Task to carry out ▸ Each line of the data has to be written out again exactly as shown.

Recorded data ▸
____________

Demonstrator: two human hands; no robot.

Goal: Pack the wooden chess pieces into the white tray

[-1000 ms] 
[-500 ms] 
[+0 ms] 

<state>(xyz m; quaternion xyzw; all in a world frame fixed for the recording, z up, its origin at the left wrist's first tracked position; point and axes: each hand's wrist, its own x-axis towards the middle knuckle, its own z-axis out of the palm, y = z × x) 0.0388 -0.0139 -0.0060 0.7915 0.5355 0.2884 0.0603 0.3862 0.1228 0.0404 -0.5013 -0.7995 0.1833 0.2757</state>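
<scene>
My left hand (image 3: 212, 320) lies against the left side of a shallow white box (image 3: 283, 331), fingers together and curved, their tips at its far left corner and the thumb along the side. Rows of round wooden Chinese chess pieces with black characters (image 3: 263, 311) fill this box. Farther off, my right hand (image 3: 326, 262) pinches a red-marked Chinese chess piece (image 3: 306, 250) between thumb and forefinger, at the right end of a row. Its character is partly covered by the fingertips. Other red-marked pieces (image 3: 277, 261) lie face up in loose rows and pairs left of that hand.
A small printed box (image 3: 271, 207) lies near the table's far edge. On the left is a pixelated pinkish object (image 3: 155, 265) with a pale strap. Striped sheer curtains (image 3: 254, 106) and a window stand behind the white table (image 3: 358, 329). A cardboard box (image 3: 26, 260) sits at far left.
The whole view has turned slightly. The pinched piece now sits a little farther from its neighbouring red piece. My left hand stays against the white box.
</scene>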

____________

Response ▸
Demonstrator: two human hands; no robot.

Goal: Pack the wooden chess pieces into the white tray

[-1000 ms] 
[-500 ms] 
[+0 ms] 

<state>(xyz m; quaternion xyzw; all in a world frame fixed for the recording, z up, its origin at the left wrist's first tracked position; point and axes: each hand's wrist, its own x-axis towards the middle knuckle, its own z-axis out of the palm, y = z × x) 0.0388 -0.0139 -0.0060 0.7915 0.5355 0.2884 0.0603 0.3862 0.1228 0.0404 -0.5013 -0.7995 0.1833 0.2757</state>
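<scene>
My left hand (image 3: 212, 320) lies against the left side of a shallow white box (image 3: 283, 331), fingers together and curved, their tips at its far left corner and the thumb along the side. Rows of round wooden Chinese chess pieces with black characters (image 3: 263, 311) fill this box. Farther off, my right hand (image 3: 326, 262) pinches a red-marked Chinese chess piece (image 3: 306, 250) between thumb and forefinger, at the right end of a row. Its character is partly covered by the fingertips. Other red-marked pieces (image 3: 277, 261) lie face up in loose rows and pairs left of that hand.
A small printed box (image 3: 271, 207) lies near the table's far edge. On the left is a pixelated pinkish object (image 3: 155, 265) with a pale strap. Striped sheer curtains (image 3: 254, 106) and a window stand behind the white table (image 3: 358, 329). A cardboard box (image 3: 26, 260) sits at far left.
The whole view has turned slightly. The pinched piece now sits a little farther from its neighbouring red piece. My left hand stays against the white box.
</scene>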

The exercise has now been completed.